La sensazione era forte da tempo e gli indizi andavano sovrapponendosi, ma è ora una ricerca dall’Osservatorio Nazionale per la Sicurezza Informatica a confermare come gran parte delle infrastrutture wireless non sia adeguatamente posto in essere con tutti i crismi richiesti per avere in uso una rete sufficientemente sicura. Spiega il comunicato Yarix, tra i gruppi promotori dell’Osservatorio: «la tecnologia wireless sta ormai dilagando complice il costo dell’hardware sempre più basso e la semplicità di installazione, però pochi tengono conto che le reti wireless se non correttamente configurate sono assai più vulnerabili del classico cavo».

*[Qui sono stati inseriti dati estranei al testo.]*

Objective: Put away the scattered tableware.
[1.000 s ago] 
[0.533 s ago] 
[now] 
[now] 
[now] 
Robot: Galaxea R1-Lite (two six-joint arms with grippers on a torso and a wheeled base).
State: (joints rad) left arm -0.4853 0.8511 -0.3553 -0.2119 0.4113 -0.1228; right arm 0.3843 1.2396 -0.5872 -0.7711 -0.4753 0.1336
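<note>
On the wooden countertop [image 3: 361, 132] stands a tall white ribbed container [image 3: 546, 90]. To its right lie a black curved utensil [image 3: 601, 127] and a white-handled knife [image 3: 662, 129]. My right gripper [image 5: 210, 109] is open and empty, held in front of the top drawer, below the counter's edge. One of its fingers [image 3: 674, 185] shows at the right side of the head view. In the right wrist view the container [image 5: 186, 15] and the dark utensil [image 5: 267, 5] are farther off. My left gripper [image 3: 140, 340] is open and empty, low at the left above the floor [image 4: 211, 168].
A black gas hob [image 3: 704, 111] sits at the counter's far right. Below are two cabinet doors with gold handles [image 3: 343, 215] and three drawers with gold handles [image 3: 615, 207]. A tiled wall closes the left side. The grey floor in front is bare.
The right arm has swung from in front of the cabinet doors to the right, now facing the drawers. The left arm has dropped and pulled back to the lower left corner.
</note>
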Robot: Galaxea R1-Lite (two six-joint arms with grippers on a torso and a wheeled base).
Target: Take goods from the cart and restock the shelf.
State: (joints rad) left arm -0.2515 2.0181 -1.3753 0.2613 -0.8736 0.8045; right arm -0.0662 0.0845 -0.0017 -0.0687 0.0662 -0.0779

La ricerca è stata portata avanti con un semplice “Wardriving” tra le strade del Veneto. Sono stati monitorati i vari spot identificati ed i risultati ottenuti sono descritti come «preoccupanti»: in totale il 68% degli “spot” trovati sono aperti o comunque facilmente accessibili. 27 a Treviso (uno dei quali di una nota banca del centro città), 12 a Belluno, 32 a Venezia, 28 a Vicenza, 26 a Verona.
Spiega Mirko Gatto dell’Osservatorio: «questa situazione è molto grave in quanto un eventuale hacker potrebbe utilizzare queste connessioni aperte per trafugare dati e mascherare la propria identità. Oppure potrebbe utilizzarli per compiere reati nei confronti di altri, utilizzando l’identità “rubata” dell’ignaro utente internet […]. Immaginiamo non solo cosa possa significare entrare liberamente nella rete di una banca, ma anche quali pericoli corrono gli ignari utenti: qualcuno potrebbe utilizzare il loro IP (la carta di identità di chi naviga su internet) per commettere reati, scambiare file illegali, commettere truffe. Qualcosa si è cercato di fare con il famoso decreto Pisanu Decreto Legge 27 luglio 2005, n.144 Misure urgenti per il contrasto del terrorismo internazionale, ma questo decreto riguarda solo gli enti pubblici che forniscono connettività ai propri clienti. Tutti gli altri devono fare da soli e fare pure in fretta».